I had this problem for a while. It’s very difficult to describe, and even more difficult to report, because I do not know a good way to reproduce the problem.
The reason I am writing about it is, that if somebody ever had or will have a similar problem, then a) you know there is a way to fix it and b) if there is more than one person experiencing the same problem, together we can find the root cause.
So… when we import data from our external service providers databases, we use a EC2 machine with a Postgres instance running on it, as our “proxy”. We have several foreign data wrappers installed on the said EC2 instance, and all the external databases (which use different DBMS’s) are mapped to the Postgres database, from where they are mapped to our Data Warehouse. The Data Warehouse resides on RDS, which means, that only a Postgres FDW is available.

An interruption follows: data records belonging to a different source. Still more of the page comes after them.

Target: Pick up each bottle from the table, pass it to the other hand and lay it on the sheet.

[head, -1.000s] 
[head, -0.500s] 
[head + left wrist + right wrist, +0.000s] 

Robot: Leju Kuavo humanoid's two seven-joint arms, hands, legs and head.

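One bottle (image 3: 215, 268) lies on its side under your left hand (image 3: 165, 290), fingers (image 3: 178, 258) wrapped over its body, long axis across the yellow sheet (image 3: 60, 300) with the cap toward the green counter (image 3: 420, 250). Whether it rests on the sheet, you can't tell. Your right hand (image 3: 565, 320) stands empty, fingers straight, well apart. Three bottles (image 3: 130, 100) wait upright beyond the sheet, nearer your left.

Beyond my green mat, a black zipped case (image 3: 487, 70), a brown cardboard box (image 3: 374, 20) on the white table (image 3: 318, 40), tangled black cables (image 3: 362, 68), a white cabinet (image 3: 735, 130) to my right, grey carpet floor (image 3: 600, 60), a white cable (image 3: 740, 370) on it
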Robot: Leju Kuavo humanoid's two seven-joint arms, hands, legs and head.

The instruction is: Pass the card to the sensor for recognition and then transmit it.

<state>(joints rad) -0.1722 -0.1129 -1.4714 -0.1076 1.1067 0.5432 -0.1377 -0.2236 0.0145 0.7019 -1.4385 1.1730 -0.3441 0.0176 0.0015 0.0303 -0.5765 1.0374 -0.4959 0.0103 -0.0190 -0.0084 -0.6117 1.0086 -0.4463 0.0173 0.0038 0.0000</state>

We didn’t have any issues while we were only using this setup to refresh materialized views in our Data Warehouse. But recently we started to use the same proxy to communicate with one of the external databases from the OLTP database. And that’s when strange things started to happen.
They happen when we have “a complex” query, and that’s what I can’t quantify. I can’t say “if we have more than five external tables joined” or “if we have more than one join condition on more than two tables” … it just happens at some point. What happens? The query starts to return only the first row of the result set.
When I run the same query on proxy, it would return a correct number of rows. So the specific FDW does not appear to be a problem. Then what? I do not know the answer. They way I’ve fixed it – I’ve created a view on proxy, which would join all the tables I need, and mapped this view to the OLTP database. First I was reluctant to do it, because I was sure that the conditions won’t be pushed correctly to the lowest level, and thus the query would be incredibly slow, but life proved me wrong:). It works beautifully – and very fast.
So, for now the problem is solved, but I am still wondering, what exactly causes the problem in the original query…